We like to think we are past the need for such a sharp and brutal implement, but in modern societies dragged backwards into violence, like Ukraine, it is their hands that hold the guns. The arc of history shows that no society sails in peaceful waters forever. One day, we will likely need to the break the glass on our knucklehead boys again.
I don’t know exactly what we must do with them, but the danger is clear. Unproductive young men without strong social attachments are a combustion element in a society, and the existence of them in large groups strongly correlates with violent civil insurrection and war.

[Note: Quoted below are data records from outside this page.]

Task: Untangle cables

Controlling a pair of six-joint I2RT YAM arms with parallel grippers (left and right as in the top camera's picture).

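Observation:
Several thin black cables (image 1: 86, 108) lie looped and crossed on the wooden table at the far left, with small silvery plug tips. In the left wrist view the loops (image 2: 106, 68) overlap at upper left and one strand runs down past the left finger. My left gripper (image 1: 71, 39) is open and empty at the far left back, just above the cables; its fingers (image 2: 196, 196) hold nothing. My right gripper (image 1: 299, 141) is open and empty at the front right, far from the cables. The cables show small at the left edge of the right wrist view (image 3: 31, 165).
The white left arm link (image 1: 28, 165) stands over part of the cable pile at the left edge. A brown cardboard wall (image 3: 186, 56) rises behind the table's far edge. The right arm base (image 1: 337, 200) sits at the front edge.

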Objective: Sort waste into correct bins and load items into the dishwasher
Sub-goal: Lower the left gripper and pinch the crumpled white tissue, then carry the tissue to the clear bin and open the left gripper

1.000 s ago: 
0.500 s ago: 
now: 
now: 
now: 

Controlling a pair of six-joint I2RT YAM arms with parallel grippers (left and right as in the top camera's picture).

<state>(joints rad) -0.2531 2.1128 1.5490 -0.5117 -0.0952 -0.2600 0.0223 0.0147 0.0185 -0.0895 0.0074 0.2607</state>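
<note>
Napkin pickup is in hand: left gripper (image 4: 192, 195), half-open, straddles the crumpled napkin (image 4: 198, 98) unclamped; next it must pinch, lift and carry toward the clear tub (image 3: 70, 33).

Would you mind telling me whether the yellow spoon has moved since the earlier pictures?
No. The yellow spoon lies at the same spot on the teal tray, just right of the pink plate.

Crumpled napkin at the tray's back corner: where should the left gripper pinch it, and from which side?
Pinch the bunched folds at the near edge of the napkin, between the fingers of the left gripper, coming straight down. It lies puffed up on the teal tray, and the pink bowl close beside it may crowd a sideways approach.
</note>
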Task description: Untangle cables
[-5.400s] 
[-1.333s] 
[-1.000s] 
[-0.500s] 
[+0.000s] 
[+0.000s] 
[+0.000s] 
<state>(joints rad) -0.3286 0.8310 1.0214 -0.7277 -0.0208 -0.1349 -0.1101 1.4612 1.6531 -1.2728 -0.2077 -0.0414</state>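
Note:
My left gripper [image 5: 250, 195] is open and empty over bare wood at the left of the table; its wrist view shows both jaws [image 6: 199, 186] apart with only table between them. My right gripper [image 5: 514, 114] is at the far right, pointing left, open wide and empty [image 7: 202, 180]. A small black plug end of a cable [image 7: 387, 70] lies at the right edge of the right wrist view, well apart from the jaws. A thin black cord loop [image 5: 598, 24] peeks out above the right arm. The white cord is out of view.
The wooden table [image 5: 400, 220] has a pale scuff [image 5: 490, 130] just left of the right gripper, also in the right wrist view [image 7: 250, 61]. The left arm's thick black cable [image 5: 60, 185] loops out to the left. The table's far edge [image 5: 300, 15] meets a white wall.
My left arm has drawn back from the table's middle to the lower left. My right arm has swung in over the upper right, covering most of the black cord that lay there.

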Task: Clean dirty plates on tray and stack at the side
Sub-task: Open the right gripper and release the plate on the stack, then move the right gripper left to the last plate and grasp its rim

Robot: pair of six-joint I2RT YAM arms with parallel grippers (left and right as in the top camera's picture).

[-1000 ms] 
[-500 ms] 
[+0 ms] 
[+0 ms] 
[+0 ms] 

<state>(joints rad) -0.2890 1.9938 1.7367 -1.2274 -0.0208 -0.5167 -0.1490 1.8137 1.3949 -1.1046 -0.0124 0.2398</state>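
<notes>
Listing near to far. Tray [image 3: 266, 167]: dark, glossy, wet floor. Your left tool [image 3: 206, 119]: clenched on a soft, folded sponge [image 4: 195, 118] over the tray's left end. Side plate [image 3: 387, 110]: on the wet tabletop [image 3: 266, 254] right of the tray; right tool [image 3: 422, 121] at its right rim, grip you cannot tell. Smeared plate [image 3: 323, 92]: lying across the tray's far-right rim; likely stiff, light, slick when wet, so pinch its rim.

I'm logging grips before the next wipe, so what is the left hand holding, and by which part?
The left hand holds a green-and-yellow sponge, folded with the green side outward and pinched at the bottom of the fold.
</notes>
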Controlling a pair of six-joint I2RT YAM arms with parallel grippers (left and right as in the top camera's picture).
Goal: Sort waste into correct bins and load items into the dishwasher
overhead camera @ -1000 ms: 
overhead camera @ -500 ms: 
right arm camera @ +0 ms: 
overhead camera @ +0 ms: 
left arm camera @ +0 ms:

In some respects, we are lucky that the internet, where people of all ages increasingly spend their time, is a containment zone. In past societies with large contingents of lost young men, they often found their way to fighting in the streets, like pre-war Germany. Instead of joining an ideological group whose name ends with -ism and fighting members of other groups in the streets, our lost boys are indoors staring at screens and simulating violence in League of Legends and Call of Duty. But I don’t know how long or permanently this distraction will last.
All I know is that we need to appreciate the value that these boys can bring to our society, and engage them on their own terms. They want danger, they want opportunities to demonstrate physical courage, and they want you and everyone else to know how brave they are. We need to give them something to do, or we risk the consequences.
Amazing post... Thank you
So thoughtful and poignant, a real call to understanding and action for ALL of us. Thank you sharing your perspective, raising your voice and for seeing these young men.